◆ Task objective
Output the data below exactly, without images.

═══ Given material

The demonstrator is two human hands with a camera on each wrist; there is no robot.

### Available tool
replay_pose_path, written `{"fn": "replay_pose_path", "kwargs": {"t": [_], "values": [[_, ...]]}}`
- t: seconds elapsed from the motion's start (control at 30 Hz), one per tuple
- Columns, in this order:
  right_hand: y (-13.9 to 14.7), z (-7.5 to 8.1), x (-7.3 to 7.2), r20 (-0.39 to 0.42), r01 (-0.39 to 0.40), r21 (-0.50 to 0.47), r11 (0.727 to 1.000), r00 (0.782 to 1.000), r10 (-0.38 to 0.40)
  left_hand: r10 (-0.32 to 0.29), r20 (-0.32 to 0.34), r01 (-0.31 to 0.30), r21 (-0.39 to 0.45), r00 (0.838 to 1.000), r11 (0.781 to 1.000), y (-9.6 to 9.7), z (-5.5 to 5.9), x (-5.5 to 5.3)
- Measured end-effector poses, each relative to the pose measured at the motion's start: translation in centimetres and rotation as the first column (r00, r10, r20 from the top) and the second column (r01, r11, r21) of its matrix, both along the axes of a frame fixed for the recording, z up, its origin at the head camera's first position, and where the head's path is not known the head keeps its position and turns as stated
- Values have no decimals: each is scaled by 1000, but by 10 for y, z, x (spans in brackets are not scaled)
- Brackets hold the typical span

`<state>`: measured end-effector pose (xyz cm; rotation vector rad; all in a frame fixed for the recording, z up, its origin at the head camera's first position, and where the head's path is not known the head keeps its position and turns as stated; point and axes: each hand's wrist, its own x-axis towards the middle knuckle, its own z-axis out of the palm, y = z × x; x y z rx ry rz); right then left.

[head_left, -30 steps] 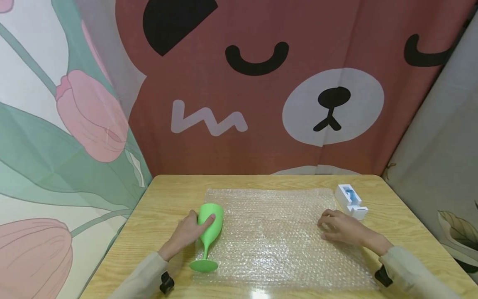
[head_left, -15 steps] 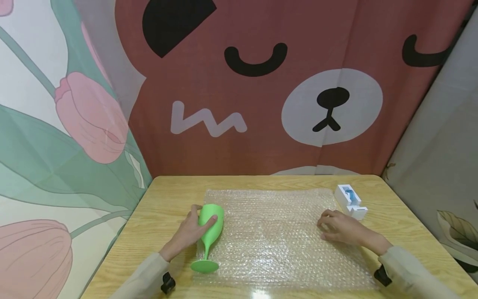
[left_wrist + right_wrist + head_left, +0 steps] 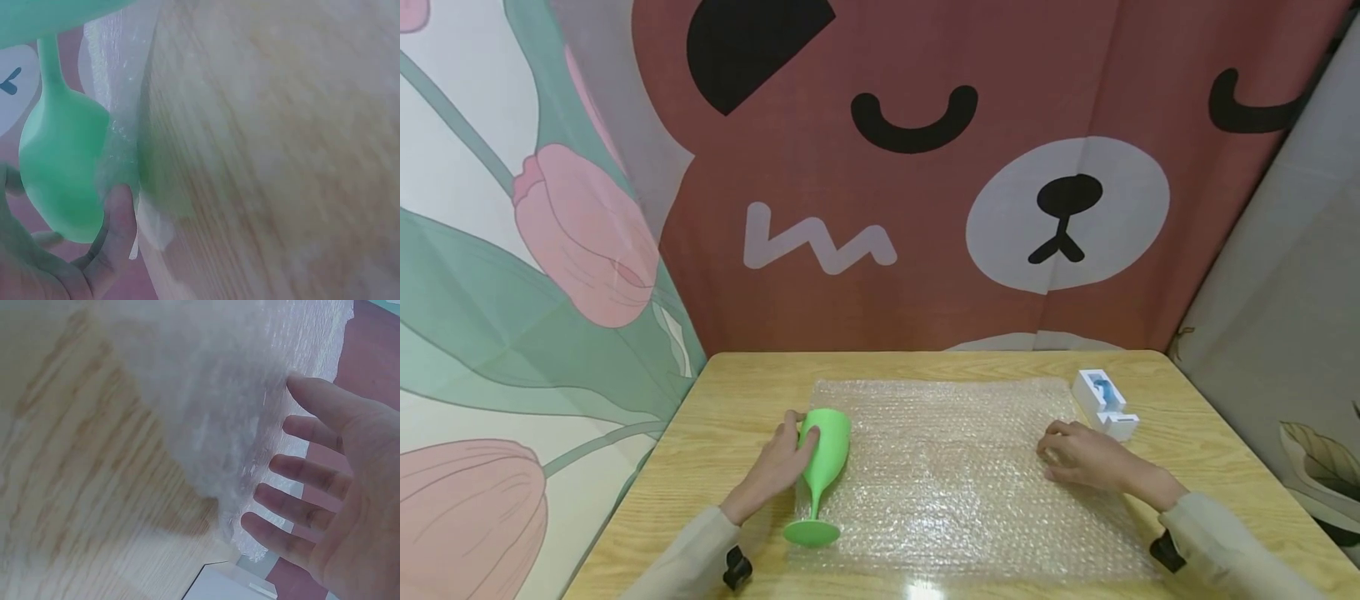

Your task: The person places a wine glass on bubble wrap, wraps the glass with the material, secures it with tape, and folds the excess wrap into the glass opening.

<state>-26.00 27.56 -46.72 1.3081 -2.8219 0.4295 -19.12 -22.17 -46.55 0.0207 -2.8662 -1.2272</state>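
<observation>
A bright green goblet [image 3: 827, 458] lies on its side at the left part of a bubble wrap sheet [image 3: 955, 475], its round foot toward me. My left hand [image 3: 775, 462] grips the bowl, thumb on top and fingers at its far left side. In the left wrist view the fingers [image 3: 122, 203] bend around the bowl [image 3: 65, 162], with bubble wrap beside it. Over the right part of the sheet rests my right hand [image 3: 1090, 457]. The right wrist view shows its fingers [image 3: 306, 472] spread and slightly bent beside the wrap [image 3: 212, 406], holding nothing.
A small white box [image 3: 1101, 392] with a blue picture stands just beyond my right hand, with a smaller white piece [image 3: 1120, 425] against it. The wooden table [image 3: 730, 400] ends at a curtain [image 3: 925, 308] printed with a bear.
My left thumb slides left across the goblet's bowl, toward its left side. The goblet shifts very slightly to the right at first, then stays still. My right hand keeps its place.
</observation>
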Motion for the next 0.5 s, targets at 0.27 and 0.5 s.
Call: {"fn": "replay_pose_path", "kwargs": {"t": [0.27,0.5], "values": [[-2,1,1,-15,-2,19,1000,1000,3,-18,8,18,-16,1000,1000,-1,5,-1],[-7,2,2,-91,-59,0,998,994,59,-16,12,16,-32,1000,999,-1,4,-1]]}}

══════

◆ Response below
The demonstrator is two human hands with a camera on each wrist; there is no robot.

### Available tool
replay_pose_path, written `{"fn": "replay_pose_path", "kwargs": {"t": [_], "values": [[_, ...]]}}`
- t: seconds elapsed from the motion's start (control at 30 Hz), one per tuple
- Columns, in this order:
  right_hand: y (-13.9 to 14.7), z (-7.5 to 8.1), x (-7.3 to 7.2), r20 (-0.39 to 0.42), r01 (-0.39 to 0.40), r21 (-0.50 to 0.47), r11 (0.727 to 1.000), r00 (0.782 to 1.000), r10 (-0.38 to 0.40)
  left_hand: r10 (-0.32 to 0.29), r20 (-0.32 to 0.34), r01 (-0.31 to 0.30), r21 (-0.39 to 0.45), r00 (0.838 to 1.000), r11 (0.781 to 1.000), y (-9.6 to 9.7), z (-5.5 to 5.9), x (-5.5 to 5.3)
- Measured end-effector poses, each relative to the pose measured at the motion's start: translation in centimetres and rotation as the first column (r00, r10, r20 from the top) and the second column (r01, r11, r21) of its matrix, both along the axes of a frame fixed for the recording, z up, its origin at the head camera's first position, and where the head's path is not known the head keeps its position and turns as stated
- Values have no decimals: each is scaled by 1000, but by 10 for y, z, x (spans in brackets are not scaled)
- Brackets hold the typical span

`<state>`: measured end-effector pose (xyz cm; rotation vector rad; all in a frame fixed for the recording, z up, its origin at the head camera's first position, and where the head's path is not known the head keeps its position and turns as stated; point and axes: each hand's wrist, its own x-axis towards the middle knuckle, its own z-axis out of the palm, y = z × x; x y z rx ry rz); right then left.

[head_left, -30 steps] 
[head_left, -15 steps] 
[left_wrist + right_wrist + head_left, +0 steps] 

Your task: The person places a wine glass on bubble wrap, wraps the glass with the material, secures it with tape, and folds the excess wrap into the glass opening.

<state>-26.00 27.56 -46.72 1.3081 -2.8219 0.4295 -19.12 -22.17 -46.55 0.0207 -2.8662 -1.2272</state>
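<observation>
A bright green goblet [image 3: 827, 458] lies on its side at the left part of a bubble wrap sheet [image 3: 955, 475], its round foot toward me. My left hand [image 3: 775, 462] grips the bowl, thumb on top and fingers at its far left side. In the left wrist view the fingers [image 3: 122, 203] bend around the bowl [image 3: 65, 162], with bubble wrap beside it. Over the right part of the sheet rests my right hand [image 3: 1090, 457]. The right wrist view shows its fingers [image 3: 306, 472] spread and slightly bent beside the wrap [image 3: 212, 406], holding nothing.
A small white box [image 3: 1101, 392] with a blue picture stands just beyond my right hand, with a smaller white piece [image 3: 1120, 425] against it. The wooden table [image 3: 730, 400] ends at a curtain [image 3: 925, 308] printed with a bear.
My left thumb slides left across the goblet's bowl, toward its left side. The goblet shifts very slightly to the right at first, then stays still. My right hand keeps its place.
</observation>
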Motion for the next 0.5 s, targets at 0.27 and 0.5 s.
Call: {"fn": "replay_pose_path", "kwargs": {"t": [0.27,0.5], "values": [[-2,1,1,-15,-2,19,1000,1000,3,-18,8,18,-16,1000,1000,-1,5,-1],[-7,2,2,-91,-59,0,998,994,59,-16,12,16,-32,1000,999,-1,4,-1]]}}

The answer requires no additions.